> **INPUT RECORDS**
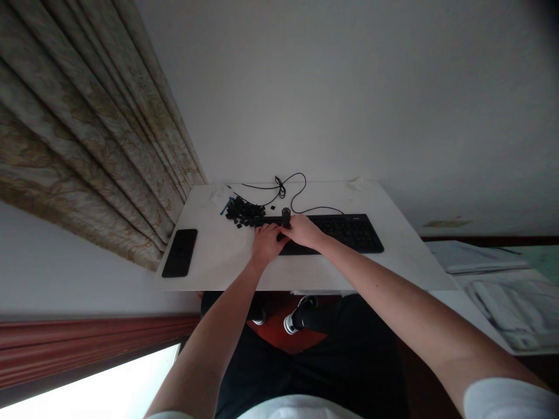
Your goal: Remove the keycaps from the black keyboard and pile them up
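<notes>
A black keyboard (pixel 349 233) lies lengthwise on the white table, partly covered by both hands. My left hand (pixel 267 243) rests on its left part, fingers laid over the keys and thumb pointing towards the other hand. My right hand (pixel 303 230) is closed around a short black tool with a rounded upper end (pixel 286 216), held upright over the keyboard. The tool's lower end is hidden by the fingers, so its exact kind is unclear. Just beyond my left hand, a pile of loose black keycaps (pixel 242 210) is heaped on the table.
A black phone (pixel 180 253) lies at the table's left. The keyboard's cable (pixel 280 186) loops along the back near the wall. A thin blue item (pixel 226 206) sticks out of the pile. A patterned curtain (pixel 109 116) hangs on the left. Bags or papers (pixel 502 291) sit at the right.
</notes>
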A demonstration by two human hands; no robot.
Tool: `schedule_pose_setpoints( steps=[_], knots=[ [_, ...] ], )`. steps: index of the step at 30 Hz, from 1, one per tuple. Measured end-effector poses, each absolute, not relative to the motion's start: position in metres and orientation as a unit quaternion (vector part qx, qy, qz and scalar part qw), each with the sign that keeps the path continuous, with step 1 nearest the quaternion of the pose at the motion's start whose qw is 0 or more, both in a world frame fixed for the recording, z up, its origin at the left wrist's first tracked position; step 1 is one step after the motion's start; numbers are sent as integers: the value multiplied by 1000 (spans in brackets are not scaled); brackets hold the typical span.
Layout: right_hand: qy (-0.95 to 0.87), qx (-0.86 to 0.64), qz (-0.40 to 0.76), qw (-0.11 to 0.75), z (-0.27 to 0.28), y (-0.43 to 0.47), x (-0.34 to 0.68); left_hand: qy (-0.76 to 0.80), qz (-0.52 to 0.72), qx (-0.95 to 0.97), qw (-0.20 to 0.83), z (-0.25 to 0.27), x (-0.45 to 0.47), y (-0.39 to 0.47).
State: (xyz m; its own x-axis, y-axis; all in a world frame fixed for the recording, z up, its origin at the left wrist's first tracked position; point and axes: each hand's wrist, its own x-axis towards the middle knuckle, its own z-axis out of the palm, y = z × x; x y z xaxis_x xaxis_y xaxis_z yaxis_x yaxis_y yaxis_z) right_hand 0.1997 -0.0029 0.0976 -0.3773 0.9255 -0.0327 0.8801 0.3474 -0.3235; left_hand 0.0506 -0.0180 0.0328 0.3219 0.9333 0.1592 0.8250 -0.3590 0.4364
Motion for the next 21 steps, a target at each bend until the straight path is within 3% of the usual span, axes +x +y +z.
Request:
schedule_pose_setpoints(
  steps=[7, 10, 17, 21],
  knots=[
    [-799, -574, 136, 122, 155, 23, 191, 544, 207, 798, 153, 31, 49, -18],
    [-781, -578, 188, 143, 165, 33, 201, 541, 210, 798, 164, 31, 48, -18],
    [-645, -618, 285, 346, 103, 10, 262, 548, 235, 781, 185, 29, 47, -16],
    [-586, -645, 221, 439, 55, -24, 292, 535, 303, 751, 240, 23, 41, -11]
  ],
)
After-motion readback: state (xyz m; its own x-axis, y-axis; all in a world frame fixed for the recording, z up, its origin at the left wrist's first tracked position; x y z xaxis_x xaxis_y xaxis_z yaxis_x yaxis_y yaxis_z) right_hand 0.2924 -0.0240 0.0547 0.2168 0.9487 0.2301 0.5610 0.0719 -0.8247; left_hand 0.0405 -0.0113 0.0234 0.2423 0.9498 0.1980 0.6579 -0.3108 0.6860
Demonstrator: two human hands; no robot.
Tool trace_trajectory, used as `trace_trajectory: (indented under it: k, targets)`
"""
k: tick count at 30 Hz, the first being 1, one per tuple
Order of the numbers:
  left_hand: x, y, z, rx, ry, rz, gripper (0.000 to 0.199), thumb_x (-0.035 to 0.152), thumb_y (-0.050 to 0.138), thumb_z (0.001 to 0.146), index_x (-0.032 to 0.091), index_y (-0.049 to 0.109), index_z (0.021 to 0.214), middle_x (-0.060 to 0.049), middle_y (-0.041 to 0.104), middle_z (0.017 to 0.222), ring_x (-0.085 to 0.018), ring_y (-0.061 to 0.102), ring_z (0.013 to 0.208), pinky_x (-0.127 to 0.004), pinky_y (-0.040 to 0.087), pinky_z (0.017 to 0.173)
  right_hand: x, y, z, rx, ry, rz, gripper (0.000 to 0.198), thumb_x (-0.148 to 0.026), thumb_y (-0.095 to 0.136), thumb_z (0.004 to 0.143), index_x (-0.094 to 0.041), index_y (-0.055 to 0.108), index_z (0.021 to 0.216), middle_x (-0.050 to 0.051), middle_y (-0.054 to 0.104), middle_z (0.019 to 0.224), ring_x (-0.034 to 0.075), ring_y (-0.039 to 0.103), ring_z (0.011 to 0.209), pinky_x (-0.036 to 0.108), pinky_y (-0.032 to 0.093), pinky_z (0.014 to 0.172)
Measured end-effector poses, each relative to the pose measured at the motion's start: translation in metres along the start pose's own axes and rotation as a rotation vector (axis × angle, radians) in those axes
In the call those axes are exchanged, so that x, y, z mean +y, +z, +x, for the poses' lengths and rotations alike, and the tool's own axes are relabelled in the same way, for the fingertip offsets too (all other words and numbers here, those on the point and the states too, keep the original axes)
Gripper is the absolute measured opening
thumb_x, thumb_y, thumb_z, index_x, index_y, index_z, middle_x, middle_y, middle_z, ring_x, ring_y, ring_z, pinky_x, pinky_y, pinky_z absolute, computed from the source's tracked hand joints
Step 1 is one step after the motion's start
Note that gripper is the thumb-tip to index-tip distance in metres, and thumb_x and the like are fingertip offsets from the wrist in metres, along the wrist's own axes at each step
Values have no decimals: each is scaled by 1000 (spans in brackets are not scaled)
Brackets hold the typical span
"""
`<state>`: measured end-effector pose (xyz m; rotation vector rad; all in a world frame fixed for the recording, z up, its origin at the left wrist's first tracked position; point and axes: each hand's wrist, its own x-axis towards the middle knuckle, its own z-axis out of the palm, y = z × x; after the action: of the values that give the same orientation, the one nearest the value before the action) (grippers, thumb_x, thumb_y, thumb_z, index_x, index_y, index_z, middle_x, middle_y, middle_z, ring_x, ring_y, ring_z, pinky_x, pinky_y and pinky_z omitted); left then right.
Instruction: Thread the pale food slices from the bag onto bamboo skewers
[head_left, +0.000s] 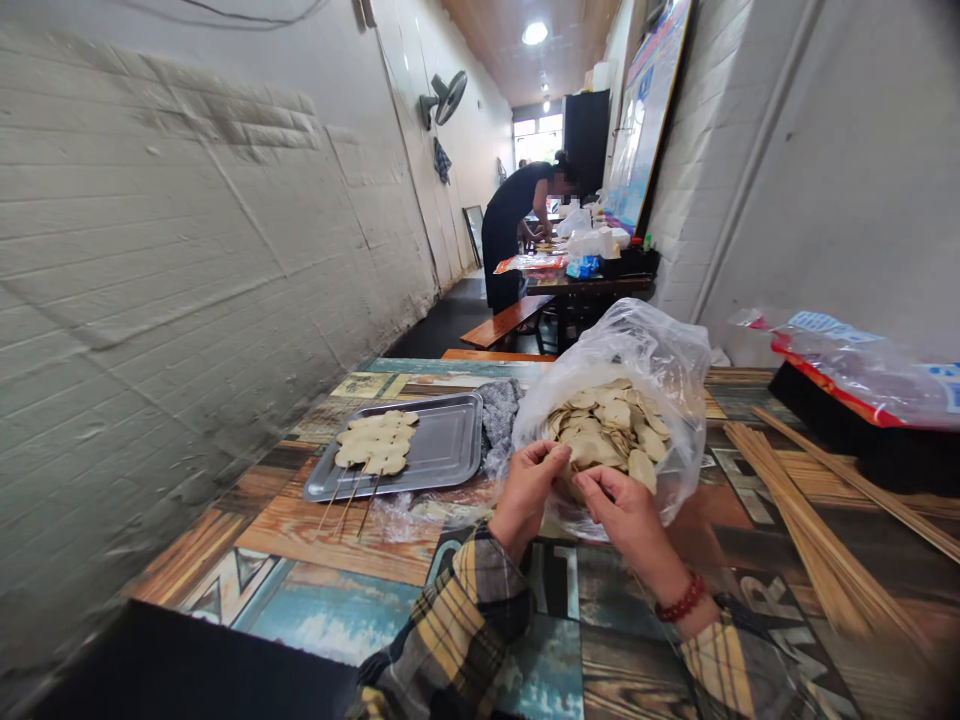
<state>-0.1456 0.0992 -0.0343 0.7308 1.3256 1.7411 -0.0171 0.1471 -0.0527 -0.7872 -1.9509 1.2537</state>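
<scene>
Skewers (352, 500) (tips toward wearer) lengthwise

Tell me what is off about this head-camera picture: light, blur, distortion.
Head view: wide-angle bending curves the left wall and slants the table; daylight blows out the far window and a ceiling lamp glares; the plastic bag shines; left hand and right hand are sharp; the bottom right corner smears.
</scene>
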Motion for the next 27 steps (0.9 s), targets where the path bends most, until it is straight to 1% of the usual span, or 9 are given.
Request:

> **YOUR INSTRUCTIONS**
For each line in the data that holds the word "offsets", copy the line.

> **SOLUTION TO THIS EXERCISE**
In the call those axes are exchanged, so that x, y, z mean +y, +z, +x, for the poses' lengths and rotations alike, and the tool's own axes are relabelled in the same way, for the fingertip offsets too (all other words and numbers here, those on the point and the states too, keep the original axes)
Note that gripper is the thumb-tip to index-tip distance in metres, and thumb_x and the like are fingertip offsets from the wrist in metres, along the wrist's own axes at each step

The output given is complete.